## TASK REQUIREMENTS
Pictures are to be left out, and every entry repeated exactly.

## MATERIAL TO PROCESS
━━━━━━

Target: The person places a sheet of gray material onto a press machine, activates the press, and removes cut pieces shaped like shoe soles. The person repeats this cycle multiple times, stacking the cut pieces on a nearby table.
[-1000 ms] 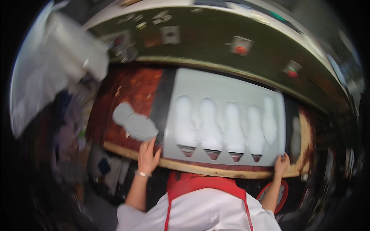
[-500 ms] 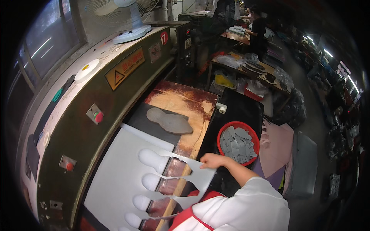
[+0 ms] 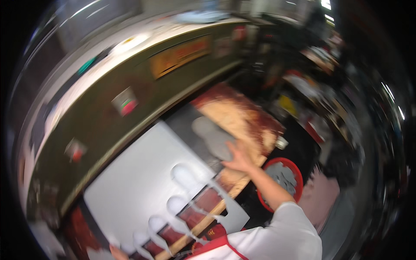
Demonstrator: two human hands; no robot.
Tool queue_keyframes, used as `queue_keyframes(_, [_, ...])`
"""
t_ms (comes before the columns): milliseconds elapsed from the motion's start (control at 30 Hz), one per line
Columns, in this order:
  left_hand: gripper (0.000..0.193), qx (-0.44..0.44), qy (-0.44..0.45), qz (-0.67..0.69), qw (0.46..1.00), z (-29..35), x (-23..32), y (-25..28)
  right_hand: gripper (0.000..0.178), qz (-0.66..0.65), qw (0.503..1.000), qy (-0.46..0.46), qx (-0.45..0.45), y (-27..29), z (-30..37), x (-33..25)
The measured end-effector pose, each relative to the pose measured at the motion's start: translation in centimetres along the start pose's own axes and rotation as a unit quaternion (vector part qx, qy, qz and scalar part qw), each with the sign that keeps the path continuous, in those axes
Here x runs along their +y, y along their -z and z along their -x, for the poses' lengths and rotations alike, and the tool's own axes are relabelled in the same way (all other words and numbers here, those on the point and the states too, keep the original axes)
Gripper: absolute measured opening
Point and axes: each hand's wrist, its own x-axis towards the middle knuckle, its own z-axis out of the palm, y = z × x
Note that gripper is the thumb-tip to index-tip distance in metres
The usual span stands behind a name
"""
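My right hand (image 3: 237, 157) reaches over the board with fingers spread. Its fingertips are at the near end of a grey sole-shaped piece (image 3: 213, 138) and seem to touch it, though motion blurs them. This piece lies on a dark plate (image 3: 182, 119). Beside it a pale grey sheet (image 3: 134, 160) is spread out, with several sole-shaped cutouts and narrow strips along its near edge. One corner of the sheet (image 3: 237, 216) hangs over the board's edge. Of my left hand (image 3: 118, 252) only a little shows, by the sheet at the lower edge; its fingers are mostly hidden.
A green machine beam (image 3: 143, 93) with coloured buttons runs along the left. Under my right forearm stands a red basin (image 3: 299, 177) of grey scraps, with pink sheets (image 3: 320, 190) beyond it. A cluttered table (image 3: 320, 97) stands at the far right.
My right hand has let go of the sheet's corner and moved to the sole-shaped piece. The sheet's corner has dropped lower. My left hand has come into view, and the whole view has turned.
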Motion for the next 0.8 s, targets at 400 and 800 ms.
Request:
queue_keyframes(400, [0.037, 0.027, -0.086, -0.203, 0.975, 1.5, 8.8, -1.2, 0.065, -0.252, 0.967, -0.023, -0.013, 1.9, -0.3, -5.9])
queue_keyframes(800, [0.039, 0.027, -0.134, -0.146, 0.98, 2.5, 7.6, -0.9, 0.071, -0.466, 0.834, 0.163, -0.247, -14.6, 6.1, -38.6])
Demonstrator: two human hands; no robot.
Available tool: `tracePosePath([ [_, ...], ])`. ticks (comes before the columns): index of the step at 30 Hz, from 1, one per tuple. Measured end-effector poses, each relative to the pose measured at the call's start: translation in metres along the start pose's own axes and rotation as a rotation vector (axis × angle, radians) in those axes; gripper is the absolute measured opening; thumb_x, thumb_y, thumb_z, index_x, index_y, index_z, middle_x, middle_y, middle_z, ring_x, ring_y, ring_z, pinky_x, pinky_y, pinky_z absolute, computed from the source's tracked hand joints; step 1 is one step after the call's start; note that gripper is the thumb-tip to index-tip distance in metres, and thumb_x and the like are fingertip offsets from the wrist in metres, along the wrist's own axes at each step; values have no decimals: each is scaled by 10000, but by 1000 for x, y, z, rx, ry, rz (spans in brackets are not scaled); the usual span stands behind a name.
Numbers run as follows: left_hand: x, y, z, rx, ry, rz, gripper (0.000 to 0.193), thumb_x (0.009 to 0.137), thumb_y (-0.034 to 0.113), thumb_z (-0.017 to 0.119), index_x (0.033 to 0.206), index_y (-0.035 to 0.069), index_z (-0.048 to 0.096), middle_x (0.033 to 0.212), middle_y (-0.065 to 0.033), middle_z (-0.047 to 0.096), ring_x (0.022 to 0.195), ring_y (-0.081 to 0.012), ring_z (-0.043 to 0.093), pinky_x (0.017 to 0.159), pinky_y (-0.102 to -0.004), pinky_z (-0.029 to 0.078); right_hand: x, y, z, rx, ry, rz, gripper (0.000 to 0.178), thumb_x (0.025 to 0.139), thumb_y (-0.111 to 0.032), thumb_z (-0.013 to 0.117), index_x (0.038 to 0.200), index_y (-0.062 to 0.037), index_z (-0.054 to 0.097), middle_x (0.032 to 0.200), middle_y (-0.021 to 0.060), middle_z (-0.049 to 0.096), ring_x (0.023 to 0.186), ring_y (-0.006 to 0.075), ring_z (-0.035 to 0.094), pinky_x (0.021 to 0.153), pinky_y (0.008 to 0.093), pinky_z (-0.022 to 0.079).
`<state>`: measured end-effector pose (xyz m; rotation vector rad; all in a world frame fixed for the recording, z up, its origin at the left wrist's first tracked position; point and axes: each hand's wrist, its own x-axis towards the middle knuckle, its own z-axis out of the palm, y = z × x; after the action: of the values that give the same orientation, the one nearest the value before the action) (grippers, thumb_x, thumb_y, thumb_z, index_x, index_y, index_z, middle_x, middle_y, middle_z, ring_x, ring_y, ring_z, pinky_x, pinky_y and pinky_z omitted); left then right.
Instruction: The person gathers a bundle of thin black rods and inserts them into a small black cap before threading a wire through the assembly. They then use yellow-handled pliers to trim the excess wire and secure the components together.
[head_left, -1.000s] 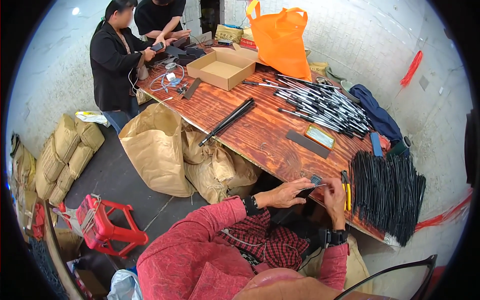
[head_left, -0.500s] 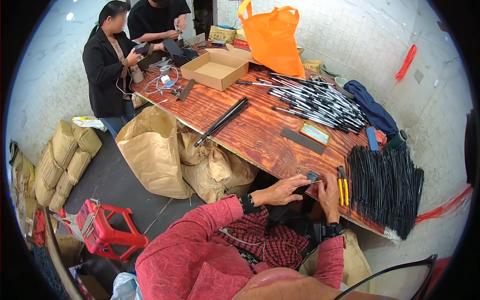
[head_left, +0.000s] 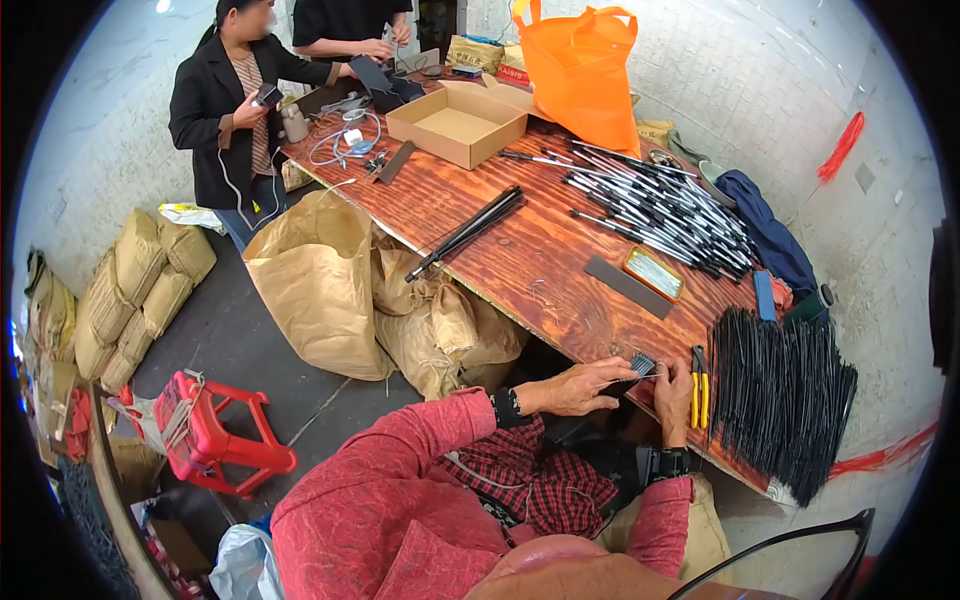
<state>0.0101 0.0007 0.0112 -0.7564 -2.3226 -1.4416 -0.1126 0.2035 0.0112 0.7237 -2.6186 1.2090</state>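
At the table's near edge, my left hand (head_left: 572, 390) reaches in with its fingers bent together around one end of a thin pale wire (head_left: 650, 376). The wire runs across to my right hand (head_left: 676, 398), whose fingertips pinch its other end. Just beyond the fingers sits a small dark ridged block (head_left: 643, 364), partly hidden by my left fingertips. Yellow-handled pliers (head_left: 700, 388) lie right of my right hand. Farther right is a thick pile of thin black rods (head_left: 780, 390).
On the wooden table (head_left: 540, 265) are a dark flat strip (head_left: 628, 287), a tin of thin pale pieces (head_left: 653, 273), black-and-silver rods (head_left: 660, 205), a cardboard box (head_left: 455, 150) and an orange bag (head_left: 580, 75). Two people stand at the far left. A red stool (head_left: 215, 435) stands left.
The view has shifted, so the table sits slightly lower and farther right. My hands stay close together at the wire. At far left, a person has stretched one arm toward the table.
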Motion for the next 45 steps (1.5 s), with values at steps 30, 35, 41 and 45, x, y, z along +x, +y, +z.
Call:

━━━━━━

## YOUR RESPONSE
Target: The person places a sheet of gray material onto a press machine, activates the press, and removes cut pieces shaped like shoe soles. The person repeats this cycle multiple times, stacking the cut pieces on a nearby table.
[-1000 ms] 
[-500 ms] 
[+0 ms] 
Demonstrator: two human hands; no robot.
Tool queue_keyframes, used as `queue_keyframes(_, [_, ...])`
"""
t_ms (comes before the columns): milliseconds elapsed from the motion's start (control at 30 Hz), one per line
Columns, in this order:
  left_hand: gripper (0.000..0.193), qx (-0.44..0.44), qy (-0.44..0.45), qz (-0.67..0.69), qw (0.46..1.00), z (-29..35), x (-23..32), y (-25..28)
  right_hand: gripper (0.000..0.178), qz (-0.66..0.65), qw (0.503..1.000), qy (-0.46..0.46), qx (-0.45..0.45), y (-27..29), z (-30..37), x (-33..25)
The measured end-effector pose, each relative to the pose measured at the motion's start: translation in centimetres along the start pose's own axes and rotation as a unit quaternion (vector part qx, qy, qz and scalar part qw), each with the sign that keeps the path continuous, in those axes
Here x runs along their +y, y along their -z and z along their -x, for the poses' lengths and rotations alike, and the tool's own axes are relabelled in the same way (all other words and numbers here, those on the point and the states too, keep the original axes)
Gripper: absolute measured opening
Point and axes: each hand's wrist, its own x-axis towards the middle knuckle, its own z-axis out of the palm, y = z × x
Note that gripper is the thumb-tip to index-tip distance in metres
The usual span stands behind a name
"""
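My right hand (image 3: 237, 157) reaches over the board with fingers spread. Its fingertips are at the near end of a grey sole-shaped piece (image 3: 213, 138) and seem to touch it, though motion blurs them. This piece lies on a dark plate (image 3: 182, 119). Beside it a pale grey sheet (image 3: 134, 160) is spread out, with several sole-shaped cutouts and narrow strips along its near edge. One corner of the sheet (image 3: 237, 216) hangs over the board's edge. Of my left hand (image 3: 118, 252) only a little shows, by the sheet at the lower edge; its fingers are mostly hidden.
A green machine beam (image 3: 143, 93) with coloured buttons runs along the left. Under my right forearm stands a red basin (image 3: 299, 177) of grey scraps, with pink sheets (image 3: 320, 190) beyond it. A cluttered table (image 3: 320, 97) stands at the far right.
My right hand has let go of the sheet's corner and moved to the sole-shaped piece. The sheet's corner has dropped lower. My left hand has come into view, and the whole view has turned.
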Motion for the next 0.8 s, targets at 400 and 800 ms.
Request:
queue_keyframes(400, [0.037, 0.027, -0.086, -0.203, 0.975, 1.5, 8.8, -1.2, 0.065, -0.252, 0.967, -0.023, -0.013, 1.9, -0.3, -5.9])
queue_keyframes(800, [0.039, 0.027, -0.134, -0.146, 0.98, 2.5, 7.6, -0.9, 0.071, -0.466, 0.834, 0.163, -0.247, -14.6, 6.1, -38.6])
Demonstrator: two human hands; no robot.
Available tool: `tracePosePath([ [_, ...], ])`. ticks (comes before the columns): index of the step at 30 Hz, from 1, one per tuple. Measured end-effector poses, each relative to the pose measured at the call's start: translation in metres along the start pose's own axes and rotation as a rotation vector (axis × angle, radians) in those axes; gripper is the absolute measured opening; thumb_x, thumb_y, thumb_z, index_x, index_y, index_z, middle_x, middle_y, middle_z, ring_x, ring_y, ring_z, pinky_x, pinky_y, pinky_z absolute, computed from the source's tracked hand joints; step 1 is one step after the call's start; note that gripper is the thumb-tip to index-tip distance in metres, and thumb_x and the like are fingertip offsets from the wrist in metres, along the wrist's own axes at each step; values have no decimals: each is scaled by 10000, but by 1000 for x, y, z, rx, ry, rz (spans in brackets are not scaled); the usual span stands behind a name.
Numbers run as follows: left_hand: x, y, z, rx, ry, rz, gripper (0.000 to 0.193), thumb_x (0.009 to 0.137), thumb_y (-0.034 to 0.113), thumb_z (-0.017 to 0.119), index_x (0.033 to 0.206), index_y (-0.035 to 0.069), index_z (-0.048 to 0.096), middle_x (0.033 to 0.212), middle_y (-0.065 to 0.033), middle_z (-0.047 to 0.096), ring_x (0.022 to 0.195), ring_y (-0.081 to 0.012), ring_z (-0.043 to 0.093), pinky_x (0.017 to 0.159), pinky_y (-0.102 to -0.004), pinky_z (-0.029 to 0.078); right_hand: x, y, z, rx, ry, rz, gripper (0.000 to 0.178), thumb_x (0.025 to 0.139), thumb_y (-0.111 to 0.032), thumb_z (-0.013 to 0.117), index_x (0.038 to 0.200), index_y (-0.062 to 0.037), index_z (-0.054 to 0.097), middle_x (0.032 to 0.200), middle_y (-0.021 to 0.060), middle_z (-0.049 to 0.096), ring_x (0.023 to 0.186), ring_y (-0.006 to 0.075), ring_z (-0.035 to 0.094), pinky_x (0.021 to 0.153), pinky_y (0.008 to 0.093), pinky_z (-0.022 to 0.079).
`<state>`: measured end-effector pose (xyz m; rotation vector rad; all in a world frame fixed for the recording, z up, its origin at the left wrist's first tracked position; point and axes: each hand's wrist, its own x-axis towards the middle knuckle, its own z-axis out of the palm, y = z × x; after the action: of the values that give the same orientation, the one nearest the value before the action) (grippers, thumb_x, thumb_y, thumb_z, index_x, index_y, index_z, middle_x, middle_y, middle_z, ring_x, ring_y, ring_z, pinky_x, pinky_y and pinky_z omitted); left then right.
Instruction: The person gathers a bundle of thin black rods and inserts them into a small black cap before threading a wire through the assembly. They then use yellow-handled pliers to trim the excess wire and secure the components together.
[head_left, -1.000s] 
[head_left, -0.500s] 
[head_left, +0.000s] 
<state>0.0101 0.0007 0.0112 -0.7564 -2.3226 -1.4416 -0.1126 0.2035 0.0112 0.7237 -2.6186 1.2090</state>
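At the table's near edge, my left hand (head_left: 572, 390) reaches in with its fingers bent together around one end of a thin pale wire (head_left: 650, 376). The wire runs across to my right hand (head_left: 676, 398), whose fingertips pinch its other end. Just beyond the fingers sits a small dark ridged block (head_left: 643, 364), partly hidden by my left fingertips. Yellow-handled pliers (head_left: 700, 388) lie right of my right hand. Farther right is a thick pile of thin black rods (head_left: 780, 390).
On the wooden table (head_left: 540, 265) are a dark flat strip (head_left: 628, 287), a tin of thin pale pieces (head_left: 653, 273), black-and-silver rods (head_left: 660, 205), a cardboard box (head_left: 455, 150) and an orange bag (head_left: 580, 75). Two people stand at the far left. A red stool (head_left: 215, 435) stands left.
The view has shifted, so the table sits slightly lower and farther right. My hands stay close together at the wire. At far left, a person has stretched one arm toward the table.
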Motion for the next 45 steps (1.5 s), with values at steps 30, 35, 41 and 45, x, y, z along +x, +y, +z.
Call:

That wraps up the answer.